Собрав свои нехитрые пожитки, неказистый паренек ушел прочь из дома, даже не попрощавшись и записки не оставив, и направился прямиком в Анвил, чтобы осуществить свою мечту и примкнуть к местному конклаву Синода. Но там его ждало разочарование. Ученых мужей ничем не заинтересовал юноша в видавшей виды одежонке и с тощим мешком за худыми плечами, напрочь обделенный магическим даром, да и без гроша за душой. Однако он был так настойчив, что ему позволили остаться в качестве прислужника. Цицерон был даже этому несказанно рад, сеть впоследствии он мог доказать, что достоин занять более высокое положение в иерархии гильдии. Но главным было то, что теперь он имел доступ к обширной библиотеке коллегии, где он мог наконец уталить свою жажду знаний.
Два года прошли относительно спокойно. Юный Терций исправно выполнял свою работу - следил за чистотой и сохранностью библиотечных книг, в неделю два раза протирая со стеллажей пыль, натирал воском полы, резал пергамент для свитков, оттачивал перья, следил за чернильницами, но не стал ближе к признанию ни на шаг. В свободное время он с упоением читал и терпел нападки небольшой группы студентов, которые постоянно насмехались над неказистым рыжеволосым коротышкой, усердно старался выучить хотя бы одно простенькое заклинание света свечи, но тщетно. Однажды пытался даже наладить отношения с одной надменной девицей, но был жестоко высмеян. Но вся жизнь Цицерона перевернулась с ног на голову, когда в его руки попала одна очень занимательная книга - "Огонь и Тьма: Братство смерти". Повествование о таинственном ордене наемных убийц, связанных друг с другом куда крепче, нежели кровным родством, связанных таинством смерти, настолько сильно впечатлило молодого имперца, что он позабыл обо всем на свете и начал запойно читать все книги, в которых хоть словом поминалось Темное Братство, Мать Ночи, Ситис.
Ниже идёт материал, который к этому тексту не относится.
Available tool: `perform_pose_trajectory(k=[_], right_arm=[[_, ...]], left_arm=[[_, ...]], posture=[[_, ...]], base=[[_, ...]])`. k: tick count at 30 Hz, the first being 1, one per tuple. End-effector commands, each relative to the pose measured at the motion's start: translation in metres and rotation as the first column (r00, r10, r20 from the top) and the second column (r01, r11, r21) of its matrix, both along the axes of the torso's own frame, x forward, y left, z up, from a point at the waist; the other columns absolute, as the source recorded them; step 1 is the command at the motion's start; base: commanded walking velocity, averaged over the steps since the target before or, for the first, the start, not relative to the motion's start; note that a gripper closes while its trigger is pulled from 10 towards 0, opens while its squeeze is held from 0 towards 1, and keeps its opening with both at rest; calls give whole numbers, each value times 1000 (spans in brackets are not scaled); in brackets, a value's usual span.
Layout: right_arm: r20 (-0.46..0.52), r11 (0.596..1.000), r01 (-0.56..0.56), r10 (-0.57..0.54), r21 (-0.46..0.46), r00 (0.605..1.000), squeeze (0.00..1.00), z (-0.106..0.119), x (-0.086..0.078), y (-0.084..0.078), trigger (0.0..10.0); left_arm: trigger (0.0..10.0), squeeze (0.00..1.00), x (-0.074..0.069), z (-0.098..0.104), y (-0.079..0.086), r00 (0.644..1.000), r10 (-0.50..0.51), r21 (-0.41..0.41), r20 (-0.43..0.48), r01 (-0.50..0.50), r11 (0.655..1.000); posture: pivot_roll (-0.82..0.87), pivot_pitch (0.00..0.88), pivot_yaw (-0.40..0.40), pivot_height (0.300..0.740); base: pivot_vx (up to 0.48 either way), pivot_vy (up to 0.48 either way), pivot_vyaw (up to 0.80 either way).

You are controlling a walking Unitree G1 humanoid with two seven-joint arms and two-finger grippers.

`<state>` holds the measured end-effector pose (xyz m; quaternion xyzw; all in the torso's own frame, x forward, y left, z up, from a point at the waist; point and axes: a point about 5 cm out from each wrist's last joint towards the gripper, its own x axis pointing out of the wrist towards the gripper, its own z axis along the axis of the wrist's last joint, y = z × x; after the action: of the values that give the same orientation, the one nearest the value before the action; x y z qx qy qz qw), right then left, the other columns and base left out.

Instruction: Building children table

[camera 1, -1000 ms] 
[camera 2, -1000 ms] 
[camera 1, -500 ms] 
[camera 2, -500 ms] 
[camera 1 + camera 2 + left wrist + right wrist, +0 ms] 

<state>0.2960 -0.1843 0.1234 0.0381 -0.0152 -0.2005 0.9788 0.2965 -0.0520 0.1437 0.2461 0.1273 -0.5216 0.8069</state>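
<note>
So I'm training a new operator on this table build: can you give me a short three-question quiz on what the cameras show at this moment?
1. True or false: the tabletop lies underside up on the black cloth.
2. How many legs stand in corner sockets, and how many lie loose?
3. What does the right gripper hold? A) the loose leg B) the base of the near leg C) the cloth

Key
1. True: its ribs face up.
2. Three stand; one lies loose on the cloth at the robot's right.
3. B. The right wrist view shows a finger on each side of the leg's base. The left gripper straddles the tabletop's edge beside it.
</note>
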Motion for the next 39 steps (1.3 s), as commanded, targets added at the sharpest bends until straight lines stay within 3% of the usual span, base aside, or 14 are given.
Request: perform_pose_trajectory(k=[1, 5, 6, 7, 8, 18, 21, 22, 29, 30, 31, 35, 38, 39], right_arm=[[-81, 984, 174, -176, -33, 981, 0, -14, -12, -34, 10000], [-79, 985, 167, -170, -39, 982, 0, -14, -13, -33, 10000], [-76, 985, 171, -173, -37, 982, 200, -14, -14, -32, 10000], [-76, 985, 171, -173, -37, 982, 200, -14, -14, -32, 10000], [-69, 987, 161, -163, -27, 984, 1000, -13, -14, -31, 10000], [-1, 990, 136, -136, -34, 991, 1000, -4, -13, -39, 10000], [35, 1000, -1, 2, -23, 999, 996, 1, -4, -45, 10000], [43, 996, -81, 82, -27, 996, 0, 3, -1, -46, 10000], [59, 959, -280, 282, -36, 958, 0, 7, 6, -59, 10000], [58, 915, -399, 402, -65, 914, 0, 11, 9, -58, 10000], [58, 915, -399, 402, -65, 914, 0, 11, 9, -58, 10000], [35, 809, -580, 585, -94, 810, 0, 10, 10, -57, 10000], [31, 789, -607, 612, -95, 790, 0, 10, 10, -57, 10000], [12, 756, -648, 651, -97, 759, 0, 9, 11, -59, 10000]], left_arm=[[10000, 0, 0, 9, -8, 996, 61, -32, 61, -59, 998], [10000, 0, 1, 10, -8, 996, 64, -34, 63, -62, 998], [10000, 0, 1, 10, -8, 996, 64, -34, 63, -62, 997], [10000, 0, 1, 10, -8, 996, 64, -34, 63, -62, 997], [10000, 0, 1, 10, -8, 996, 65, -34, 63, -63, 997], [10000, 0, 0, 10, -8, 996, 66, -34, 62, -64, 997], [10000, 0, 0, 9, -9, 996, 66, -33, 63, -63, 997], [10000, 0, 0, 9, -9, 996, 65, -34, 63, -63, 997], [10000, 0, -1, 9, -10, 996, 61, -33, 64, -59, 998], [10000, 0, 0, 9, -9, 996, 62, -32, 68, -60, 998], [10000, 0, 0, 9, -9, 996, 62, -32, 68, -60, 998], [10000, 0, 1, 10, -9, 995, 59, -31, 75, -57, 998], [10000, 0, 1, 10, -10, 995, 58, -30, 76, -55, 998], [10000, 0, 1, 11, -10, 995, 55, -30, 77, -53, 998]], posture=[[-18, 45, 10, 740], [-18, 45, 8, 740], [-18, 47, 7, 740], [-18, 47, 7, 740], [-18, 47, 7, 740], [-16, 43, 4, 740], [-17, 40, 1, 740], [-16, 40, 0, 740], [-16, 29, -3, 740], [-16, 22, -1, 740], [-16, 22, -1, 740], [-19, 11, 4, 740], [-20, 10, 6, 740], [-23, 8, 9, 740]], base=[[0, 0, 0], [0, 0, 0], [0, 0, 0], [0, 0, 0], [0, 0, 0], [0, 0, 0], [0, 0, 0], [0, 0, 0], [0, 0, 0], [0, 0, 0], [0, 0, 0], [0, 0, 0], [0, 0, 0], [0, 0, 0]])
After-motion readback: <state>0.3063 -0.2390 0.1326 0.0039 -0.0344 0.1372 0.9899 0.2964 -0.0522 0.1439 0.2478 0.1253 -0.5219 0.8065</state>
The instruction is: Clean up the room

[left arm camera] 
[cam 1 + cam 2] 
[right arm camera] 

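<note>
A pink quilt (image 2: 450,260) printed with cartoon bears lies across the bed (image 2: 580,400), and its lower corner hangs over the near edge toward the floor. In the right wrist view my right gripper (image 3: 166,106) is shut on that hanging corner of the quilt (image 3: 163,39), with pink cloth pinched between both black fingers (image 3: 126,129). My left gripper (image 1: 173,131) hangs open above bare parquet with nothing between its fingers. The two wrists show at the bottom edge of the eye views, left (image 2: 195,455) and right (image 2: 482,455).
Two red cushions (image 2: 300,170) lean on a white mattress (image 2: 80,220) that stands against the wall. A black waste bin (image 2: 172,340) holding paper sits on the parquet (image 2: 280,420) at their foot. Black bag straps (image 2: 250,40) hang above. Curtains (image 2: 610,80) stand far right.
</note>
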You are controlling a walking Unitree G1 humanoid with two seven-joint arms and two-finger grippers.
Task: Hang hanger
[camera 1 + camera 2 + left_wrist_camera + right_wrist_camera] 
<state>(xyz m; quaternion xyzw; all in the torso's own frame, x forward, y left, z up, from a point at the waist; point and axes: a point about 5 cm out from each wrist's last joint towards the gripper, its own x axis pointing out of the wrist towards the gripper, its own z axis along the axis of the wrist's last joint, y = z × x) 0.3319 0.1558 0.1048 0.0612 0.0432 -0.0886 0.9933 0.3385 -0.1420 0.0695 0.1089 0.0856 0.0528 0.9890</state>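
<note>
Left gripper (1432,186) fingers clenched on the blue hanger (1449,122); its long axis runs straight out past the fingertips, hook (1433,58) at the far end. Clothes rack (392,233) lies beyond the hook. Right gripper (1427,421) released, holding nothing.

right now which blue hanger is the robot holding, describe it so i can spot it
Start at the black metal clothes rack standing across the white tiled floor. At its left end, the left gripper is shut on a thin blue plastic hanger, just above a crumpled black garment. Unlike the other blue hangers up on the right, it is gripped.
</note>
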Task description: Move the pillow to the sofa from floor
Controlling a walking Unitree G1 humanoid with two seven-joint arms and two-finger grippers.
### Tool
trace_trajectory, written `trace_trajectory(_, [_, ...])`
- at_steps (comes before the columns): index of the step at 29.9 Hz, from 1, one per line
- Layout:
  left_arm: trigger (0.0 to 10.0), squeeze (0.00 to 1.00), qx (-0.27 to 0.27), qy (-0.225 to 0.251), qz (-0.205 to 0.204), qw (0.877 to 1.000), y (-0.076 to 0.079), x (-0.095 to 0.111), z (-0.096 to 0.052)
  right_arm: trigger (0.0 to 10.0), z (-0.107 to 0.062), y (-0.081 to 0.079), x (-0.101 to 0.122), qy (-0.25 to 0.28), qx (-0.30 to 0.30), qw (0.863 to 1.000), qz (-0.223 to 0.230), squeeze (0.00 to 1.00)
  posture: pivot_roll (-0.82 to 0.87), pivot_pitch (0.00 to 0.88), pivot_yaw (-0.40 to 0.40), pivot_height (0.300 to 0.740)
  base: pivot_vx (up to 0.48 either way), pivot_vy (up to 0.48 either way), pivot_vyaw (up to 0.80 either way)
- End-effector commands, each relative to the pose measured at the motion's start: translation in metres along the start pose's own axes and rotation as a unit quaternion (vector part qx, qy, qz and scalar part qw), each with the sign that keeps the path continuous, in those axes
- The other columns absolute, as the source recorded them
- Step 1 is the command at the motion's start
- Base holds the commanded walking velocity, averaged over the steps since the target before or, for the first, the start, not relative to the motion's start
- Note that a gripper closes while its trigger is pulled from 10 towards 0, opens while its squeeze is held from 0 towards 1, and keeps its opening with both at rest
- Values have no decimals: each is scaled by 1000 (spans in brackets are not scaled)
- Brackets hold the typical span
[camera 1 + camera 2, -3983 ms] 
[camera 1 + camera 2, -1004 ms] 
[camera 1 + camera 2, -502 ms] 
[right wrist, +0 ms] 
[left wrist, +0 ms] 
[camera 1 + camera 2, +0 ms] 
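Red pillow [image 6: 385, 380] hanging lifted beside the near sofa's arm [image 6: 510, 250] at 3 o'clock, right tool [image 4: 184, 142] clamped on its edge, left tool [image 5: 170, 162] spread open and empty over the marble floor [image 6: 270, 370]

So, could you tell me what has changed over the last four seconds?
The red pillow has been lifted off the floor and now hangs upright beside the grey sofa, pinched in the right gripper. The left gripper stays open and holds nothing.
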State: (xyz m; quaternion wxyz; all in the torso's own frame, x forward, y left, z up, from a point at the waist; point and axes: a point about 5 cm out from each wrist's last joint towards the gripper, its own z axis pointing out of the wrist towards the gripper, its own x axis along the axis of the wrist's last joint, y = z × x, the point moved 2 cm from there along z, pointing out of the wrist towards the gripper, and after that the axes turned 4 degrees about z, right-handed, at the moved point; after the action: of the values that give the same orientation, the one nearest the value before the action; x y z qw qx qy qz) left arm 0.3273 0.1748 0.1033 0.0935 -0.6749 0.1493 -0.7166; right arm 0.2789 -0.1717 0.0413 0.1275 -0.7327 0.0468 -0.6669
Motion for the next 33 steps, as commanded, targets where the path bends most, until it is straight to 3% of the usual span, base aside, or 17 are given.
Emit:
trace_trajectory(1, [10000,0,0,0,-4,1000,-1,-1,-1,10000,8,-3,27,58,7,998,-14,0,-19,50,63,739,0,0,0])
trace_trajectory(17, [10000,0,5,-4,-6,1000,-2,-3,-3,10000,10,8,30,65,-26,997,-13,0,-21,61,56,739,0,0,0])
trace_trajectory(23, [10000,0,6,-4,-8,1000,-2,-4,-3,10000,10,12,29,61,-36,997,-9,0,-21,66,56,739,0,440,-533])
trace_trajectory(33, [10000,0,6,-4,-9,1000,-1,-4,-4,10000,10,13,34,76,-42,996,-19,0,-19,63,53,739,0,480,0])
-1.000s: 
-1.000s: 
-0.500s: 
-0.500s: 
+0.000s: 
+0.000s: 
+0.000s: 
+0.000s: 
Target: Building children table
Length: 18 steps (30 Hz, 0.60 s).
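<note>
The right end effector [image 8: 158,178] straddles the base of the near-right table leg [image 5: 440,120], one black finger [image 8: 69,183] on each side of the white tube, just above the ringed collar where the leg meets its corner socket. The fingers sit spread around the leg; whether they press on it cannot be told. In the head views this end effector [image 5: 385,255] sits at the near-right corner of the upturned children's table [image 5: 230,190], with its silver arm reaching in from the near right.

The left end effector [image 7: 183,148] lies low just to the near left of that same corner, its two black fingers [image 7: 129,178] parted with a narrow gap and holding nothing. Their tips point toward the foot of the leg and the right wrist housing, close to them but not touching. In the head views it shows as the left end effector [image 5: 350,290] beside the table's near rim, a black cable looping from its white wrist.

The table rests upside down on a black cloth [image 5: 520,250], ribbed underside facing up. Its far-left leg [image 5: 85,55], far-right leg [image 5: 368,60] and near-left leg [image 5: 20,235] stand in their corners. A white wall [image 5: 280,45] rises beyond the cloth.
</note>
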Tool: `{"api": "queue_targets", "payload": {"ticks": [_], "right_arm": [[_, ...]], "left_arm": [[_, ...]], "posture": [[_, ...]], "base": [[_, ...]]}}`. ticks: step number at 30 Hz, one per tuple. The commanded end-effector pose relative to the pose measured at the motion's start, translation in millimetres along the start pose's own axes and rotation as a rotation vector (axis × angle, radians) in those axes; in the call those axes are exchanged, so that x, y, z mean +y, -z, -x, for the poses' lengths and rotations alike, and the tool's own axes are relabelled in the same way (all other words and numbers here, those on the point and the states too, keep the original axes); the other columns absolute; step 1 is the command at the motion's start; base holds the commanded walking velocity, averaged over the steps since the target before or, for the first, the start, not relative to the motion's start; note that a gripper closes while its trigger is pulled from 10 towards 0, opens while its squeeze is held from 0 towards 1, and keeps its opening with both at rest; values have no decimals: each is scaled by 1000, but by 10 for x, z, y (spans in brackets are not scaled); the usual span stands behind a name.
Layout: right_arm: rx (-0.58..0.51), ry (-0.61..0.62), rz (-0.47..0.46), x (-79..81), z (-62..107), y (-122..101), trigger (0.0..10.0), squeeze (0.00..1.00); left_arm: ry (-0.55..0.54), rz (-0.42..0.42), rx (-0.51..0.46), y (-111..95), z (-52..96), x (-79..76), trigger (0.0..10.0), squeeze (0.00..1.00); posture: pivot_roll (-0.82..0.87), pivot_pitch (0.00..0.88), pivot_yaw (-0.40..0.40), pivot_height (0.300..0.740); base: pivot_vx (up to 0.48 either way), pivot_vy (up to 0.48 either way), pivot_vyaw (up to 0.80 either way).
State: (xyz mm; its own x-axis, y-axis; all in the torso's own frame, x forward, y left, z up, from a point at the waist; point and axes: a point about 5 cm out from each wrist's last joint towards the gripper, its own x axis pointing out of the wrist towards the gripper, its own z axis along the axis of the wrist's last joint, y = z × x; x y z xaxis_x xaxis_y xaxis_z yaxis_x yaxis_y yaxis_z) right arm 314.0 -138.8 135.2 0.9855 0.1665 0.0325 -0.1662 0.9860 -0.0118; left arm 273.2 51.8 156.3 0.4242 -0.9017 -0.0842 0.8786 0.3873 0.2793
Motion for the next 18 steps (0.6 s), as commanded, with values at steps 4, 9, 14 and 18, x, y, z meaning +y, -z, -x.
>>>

Вскоре Цицерон практически наизусть знал такие книги, как "Братья Тьмы", "Бравил: Дитя Нибена", "Детский Анунад", "До начала эпохи людей", "Мономиф", "Неопровержимый свидетель", "Истинная история Матери Ночи", "Почитатель красной кухни", "Правда о Матери Ночи" и даже такие редкие и запрещенные книги, как "Ситис" и "Поцелуй, милосердная матушка". Он перестал грезить о теплом местечке в Синоде, горячо мечтая теперь стать членом таинственной, в какой-то мере мистической гильдии наемных убийц. Беда заключалась в том, что беззлобный от природы, тихий и скромный юноша вряд ли бы смог забрать хоть чью-то жизнь.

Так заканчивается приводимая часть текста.